Would you repeat the entries below word for word and omit the pictures?

BEGIN

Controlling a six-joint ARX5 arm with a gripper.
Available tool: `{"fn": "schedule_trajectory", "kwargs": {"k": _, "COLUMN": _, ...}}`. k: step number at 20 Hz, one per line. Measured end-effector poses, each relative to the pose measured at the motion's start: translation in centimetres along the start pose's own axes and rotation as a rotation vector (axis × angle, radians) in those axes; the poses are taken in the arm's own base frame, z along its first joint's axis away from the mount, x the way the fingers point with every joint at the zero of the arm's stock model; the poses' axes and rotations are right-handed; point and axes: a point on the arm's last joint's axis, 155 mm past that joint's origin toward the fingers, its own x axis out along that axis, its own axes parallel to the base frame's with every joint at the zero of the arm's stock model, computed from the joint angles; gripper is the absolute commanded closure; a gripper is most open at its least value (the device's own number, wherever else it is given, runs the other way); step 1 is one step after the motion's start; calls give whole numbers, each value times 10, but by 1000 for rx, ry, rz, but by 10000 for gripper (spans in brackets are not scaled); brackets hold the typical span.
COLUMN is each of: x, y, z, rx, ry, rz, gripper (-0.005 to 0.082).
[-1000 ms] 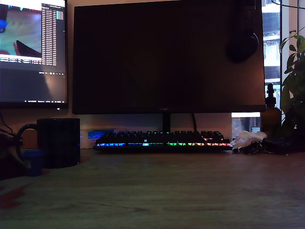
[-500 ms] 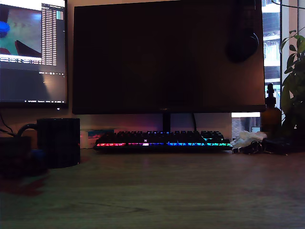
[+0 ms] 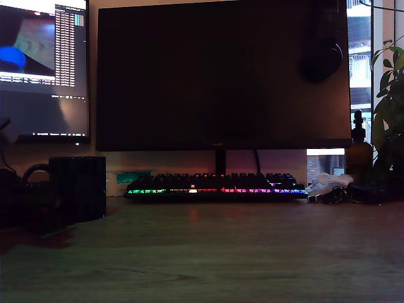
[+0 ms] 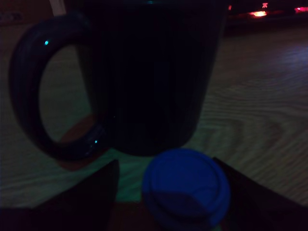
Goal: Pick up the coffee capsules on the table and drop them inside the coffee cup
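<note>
**Desk:** What am I seeing at the exterior view's left edge?

**Operator:** I am looking at the black coffee cup [image 3: 77,189] sitting on the table [image 3: 221,259], handle turned toward that left edge. Dark shapes are crowding the handle there, too dim for me to sort out. Moving right, a keyboard [image 3: 216,186] is glowing in rainbow colours under a dark monitor [image 3: 222,74]; a second screen [image 3: 43,66] is lit further left. At the far right a brown bottle [image 3: 358,151] is standing beside a plant [image 3: 390,95].

**Desk:** And the capsule?

**Operator:** In the wrist view I am seeing the blue capsule [image 4: 186,188] sitting between the two dark fingers [image 4: 77,199] of the gripper [image 4: 185,207], just in front of the cup's base, the wood grain of the table showing around it. The fingers are standing wide enough to flank the capsule on both sides. Whether they are pressing on it, I cannot tell; the picture is too dark. The cup's loop handle is filling the other side of that view
</note>
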Motion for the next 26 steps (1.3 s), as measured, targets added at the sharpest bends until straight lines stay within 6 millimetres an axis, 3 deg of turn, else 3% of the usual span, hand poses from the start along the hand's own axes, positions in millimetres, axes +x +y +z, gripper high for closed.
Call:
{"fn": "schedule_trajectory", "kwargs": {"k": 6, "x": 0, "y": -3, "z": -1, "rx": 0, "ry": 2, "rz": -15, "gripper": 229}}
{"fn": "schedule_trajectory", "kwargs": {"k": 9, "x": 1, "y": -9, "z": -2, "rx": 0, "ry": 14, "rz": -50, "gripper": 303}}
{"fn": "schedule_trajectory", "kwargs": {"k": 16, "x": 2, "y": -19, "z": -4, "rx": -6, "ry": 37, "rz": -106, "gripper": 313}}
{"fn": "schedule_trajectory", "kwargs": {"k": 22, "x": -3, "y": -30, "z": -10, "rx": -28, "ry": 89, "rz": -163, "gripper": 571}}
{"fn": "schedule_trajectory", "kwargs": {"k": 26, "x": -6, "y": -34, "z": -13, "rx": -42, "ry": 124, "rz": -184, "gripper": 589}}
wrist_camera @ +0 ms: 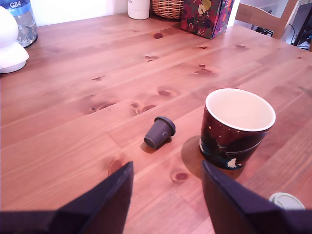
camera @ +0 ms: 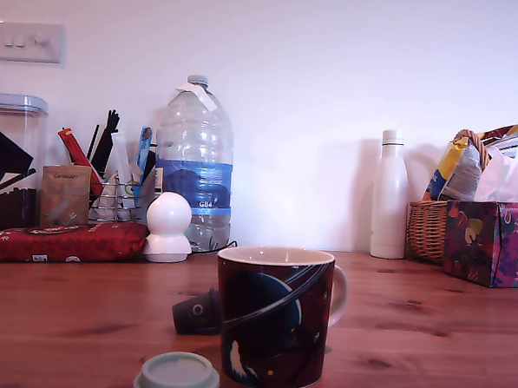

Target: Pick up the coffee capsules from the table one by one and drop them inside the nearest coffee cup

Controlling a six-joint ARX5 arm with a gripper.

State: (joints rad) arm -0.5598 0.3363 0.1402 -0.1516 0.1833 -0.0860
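Note:
The dark coffee cup (camera: pixel 272 318) with a blue ringed planet stands on the wooden table (camera: pixel 425 342); its white inside looks empty in the wrist view (wrist_camera: pixel 237 127). A dark grey capsule (wrist_camera: pixel 159 132) lies on its side just beside the cup, partly hidden behind it in the exterior view (camera: pixel 197 313). A mint-green capsule (camera: pixel 177 376) sits near the table's front edge, and shows at the wrist view's edge (wrist_camera: pixel 287 201). My gripper (wrist_camera: pixel 166 183) is open, held above the table short of the grey capsule, with nothing between its fingers. It does not show in the exterior view.
Along the back stand a white round-headed figurine (camera: pixel 168 227), a large water bottle (camera: pixel 193 175), a white bottle (camera: pixel 389 206), a wicker basket (camera: pixel 427 229), a patterned box (camera: pixel 491 243) and a red packet (camera: pixel 65 240). A wooden chair (wrist_camera: pixel 265 17) stands beyond the table.

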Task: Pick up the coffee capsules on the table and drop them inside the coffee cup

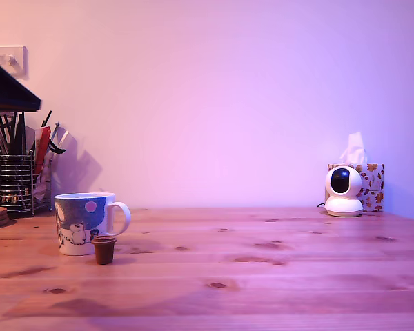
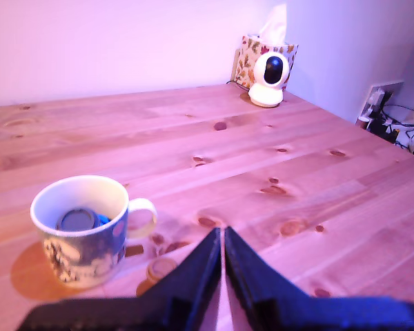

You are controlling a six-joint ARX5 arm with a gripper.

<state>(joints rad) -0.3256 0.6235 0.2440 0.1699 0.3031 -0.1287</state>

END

▶ Reply to the task
Controlling a six-joint ARX5 arm with a gripper.
Available tool: `{"fn": "schedule_trajectory", "kwargs": {"k": _, "COLUMN": _, ...}}`. k: step number at 20 Hz, one per line. Measured end-effector poses, each relative to the pose measured at the motion's start: translation in centimetres along the start pose's own axes and rotation as a rotation vector (axis × angle, radians) in those axes; the poses are taken in the arm's own base frame, z along its first joint's axis away from the mount, x the way the fingers point with every joint at the zero of the arm's stock model; the poses' axes and rotations are right-handed; point and axes: a point on the arm's last joint's axis, 155 mm past that joint's origin toward the fingers, its own x axis out along that axis, its own axes parallel to the base frame's with every joint at the zero of the arm's stock model, computed from the joint angles; gripper is the absolute commanded closure; a gripper is most open at its least value (the device's own number, wherever else it is given, runs the other way); step 1 is one step after the motion's start; calls give whole numbers, each value times 10, but by 1000 for rx, ry, rz, but by 10000 for gripper (spans in brackets are not scaled); brackets hold the typical span.
COLUMN is each of: x, y, z, rx, ry, rz, gripper (-0.005 to 0.082).
[-1000 ms] 
[-500 ms] 
[+0 ms] 
[+0 ms] 
Goal: Pick up the coffee capsules on the table and drop them inside the coffee cup
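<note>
**Desk:** What am I seeing at the exterior view's left edge?

**Operator:** I am looking at the black coffee cup [image 3: 77,189] sitting on the table [image 3: 221,259], handle turned toward that left edge. Dark shapes are crowding the handle there, too dim for me to sort out. Moving right, a keyboard [image 3: 216,186] is glowing in rainbow colours under a dark monitor [image 3: 222,74]; a second screen [image 3: 43,66] is lit further left. At the far right a brown bottle [image 3: 358,151] is standing beside a plant [image 3: 390,95].

**Desk:** And the capsule?

**Operator:** In the wrist view I am seeing the blue capsule [image 4: 186,188] sitting between the two dark fingers [image 4: 77,199] of the gripper [image 4: 185,207], just in front of the cup's base, the wood grain of the table showing around it. The fingers are standing wide enough to flank the capsule on both sides. Whether they are pressing on it, I cannot tell; the picture is too dark. The cup's loop handle is filling the other side of that view
</note>
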Motion for the next 26 steps (1.3 s), as measured, targets added at the sharpest bends until straight lines stay within 6 millimetres an axis, 3 deg of turn, else 3% of the usual span, hand poses from the start along the hand's own axes, positions in millimetres, axes +x +y +z, gripper high for closed.
Call:
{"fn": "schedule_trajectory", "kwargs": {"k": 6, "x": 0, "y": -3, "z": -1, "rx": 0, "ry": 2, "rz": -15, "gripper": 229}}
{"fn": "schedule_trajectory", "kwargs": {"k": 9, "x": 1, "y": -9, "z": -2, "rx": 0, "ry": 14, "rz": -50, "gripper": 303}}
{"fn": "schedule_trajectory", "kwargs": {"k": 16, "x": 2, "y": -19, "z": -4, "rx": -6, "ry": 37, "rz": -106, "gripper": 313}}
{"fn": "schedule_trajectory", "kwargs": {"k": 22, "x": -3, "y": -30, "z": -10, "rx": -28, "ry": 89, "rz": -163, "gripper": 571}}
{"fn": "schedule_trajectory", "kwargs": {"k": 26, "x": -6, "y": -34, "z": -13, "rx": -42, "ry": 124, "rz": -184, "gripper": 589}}
wrist_camera @ +0 ms: 
camera @ +0 ms: 

Target: Pick up the coffee capsules from the table one by one and drop them inside the nearest coffee cup

Controlling a six-joint ARX5 arm with a gripper.

State: (joints rad) arm -0.5598 0.3363 0.1402 -0.1516 0.1833 -0.0860
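Note:
The dark coffee cup (camera: pixel 272 318) with a blue ringed planet stands on the wooden table (camera: pixel 425 342); its white inside looks empty in the wrist view (wrist_camera: pixel 237 127). A dark grey capsule (wrist_camera: pixel 159 132) lies on its side just beside the cup, partly hidden behind it in the exterior view (camera: pixel 197 313). A mint-green capsule (camera: pixel 177 376) sits near the table's front edge, and shows at the wrist view's edge (wrist_camera: pixel 287 201). My gripper (wrist_camera: pixel 166 183) is open, held above the table short of the grey capsule, with nothing between its fingers. It does not show in the exterior view.
Along the back stand a white round-headed figurine (camera: pixel 168 227), a large water bottle (camera: pixel 193 175), a white bottle (camera: pixel 389 206), a wicker basket (camera: pixel 427 229), a patterned box (camera: pixel 491 243) and a red packet (camera: pixel 65 240). A wooden chair (wrist_camera: pixel 265 17) stands beyond the table.
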
Task: Pick up the coffee capsules on the table and drop them inside the coffee cup


You are controlling a six-joint ARX5 arm with a gripper.

<state>(joints rad) -0.3256 0.6235 0.2440 0.1699 0.3031 -0.1287</state>

No further output is required, since the answer is complete.